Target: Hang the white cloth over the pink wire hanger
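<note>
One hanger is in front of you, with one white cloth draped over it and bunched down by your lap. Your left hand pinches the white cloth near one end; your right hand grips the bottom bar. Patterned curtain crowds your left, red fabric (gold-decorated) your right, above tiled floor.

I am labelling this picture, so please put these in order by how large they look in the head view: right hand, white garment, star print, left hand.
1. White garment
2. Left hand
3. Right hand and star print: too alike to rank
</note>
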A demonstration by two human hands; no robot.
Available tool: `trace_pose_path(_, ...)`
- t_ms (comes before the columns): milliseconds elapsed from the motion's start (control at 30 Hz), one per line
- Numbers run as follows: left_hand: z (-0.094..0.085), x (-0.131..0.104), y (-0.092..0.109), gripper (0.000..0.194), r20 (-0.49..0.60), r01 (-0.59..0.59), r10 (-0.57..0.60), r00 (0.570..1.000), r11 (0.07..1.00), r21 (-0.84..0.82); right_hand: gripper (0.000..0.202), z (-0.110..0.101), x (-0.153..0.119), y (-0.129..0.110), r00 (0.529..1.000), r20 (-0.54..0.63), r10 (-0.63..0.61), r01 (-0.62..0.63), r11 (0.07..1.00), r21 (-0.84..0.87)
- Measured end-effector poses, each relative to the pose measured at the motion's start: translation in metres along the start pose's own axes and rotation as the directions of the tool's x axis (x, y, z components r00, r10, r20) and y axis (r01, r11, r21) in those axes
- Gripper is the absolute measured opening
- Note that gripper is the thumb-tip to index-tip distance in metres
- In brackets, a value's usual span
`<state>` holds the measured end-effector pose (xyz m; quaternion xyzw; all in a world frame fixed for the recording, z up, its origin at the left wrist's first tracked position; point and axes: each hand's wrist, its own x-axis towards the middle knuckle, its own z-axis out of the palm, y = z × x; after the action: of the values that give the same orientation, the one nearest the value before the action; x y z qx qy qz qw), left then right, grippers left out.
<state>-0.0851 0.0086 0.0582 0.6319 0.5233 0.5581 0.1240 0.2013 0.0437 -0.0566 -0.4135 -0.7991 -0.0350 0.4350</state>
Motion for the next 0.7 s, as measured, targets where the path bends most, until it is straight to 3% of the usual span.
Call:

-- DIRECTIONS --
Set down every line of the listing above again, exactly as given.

-- THE COMPLETED TASK --
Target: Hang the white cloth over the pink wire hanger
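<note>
One hanger is in front of you, with one white cloth draped over it and bunched down by your lap. Your left hand pinches the white cloth near one end; your right hand grips the bottom bar. Patterned curtain crowds your left, red fabric (gold-decorated) your right, above tiled floor.

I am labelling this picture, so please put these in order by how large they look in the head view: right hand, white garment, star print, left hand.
1. White garment
2. Left hand
3. Right hand and star print: too alike to rank
</note>
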A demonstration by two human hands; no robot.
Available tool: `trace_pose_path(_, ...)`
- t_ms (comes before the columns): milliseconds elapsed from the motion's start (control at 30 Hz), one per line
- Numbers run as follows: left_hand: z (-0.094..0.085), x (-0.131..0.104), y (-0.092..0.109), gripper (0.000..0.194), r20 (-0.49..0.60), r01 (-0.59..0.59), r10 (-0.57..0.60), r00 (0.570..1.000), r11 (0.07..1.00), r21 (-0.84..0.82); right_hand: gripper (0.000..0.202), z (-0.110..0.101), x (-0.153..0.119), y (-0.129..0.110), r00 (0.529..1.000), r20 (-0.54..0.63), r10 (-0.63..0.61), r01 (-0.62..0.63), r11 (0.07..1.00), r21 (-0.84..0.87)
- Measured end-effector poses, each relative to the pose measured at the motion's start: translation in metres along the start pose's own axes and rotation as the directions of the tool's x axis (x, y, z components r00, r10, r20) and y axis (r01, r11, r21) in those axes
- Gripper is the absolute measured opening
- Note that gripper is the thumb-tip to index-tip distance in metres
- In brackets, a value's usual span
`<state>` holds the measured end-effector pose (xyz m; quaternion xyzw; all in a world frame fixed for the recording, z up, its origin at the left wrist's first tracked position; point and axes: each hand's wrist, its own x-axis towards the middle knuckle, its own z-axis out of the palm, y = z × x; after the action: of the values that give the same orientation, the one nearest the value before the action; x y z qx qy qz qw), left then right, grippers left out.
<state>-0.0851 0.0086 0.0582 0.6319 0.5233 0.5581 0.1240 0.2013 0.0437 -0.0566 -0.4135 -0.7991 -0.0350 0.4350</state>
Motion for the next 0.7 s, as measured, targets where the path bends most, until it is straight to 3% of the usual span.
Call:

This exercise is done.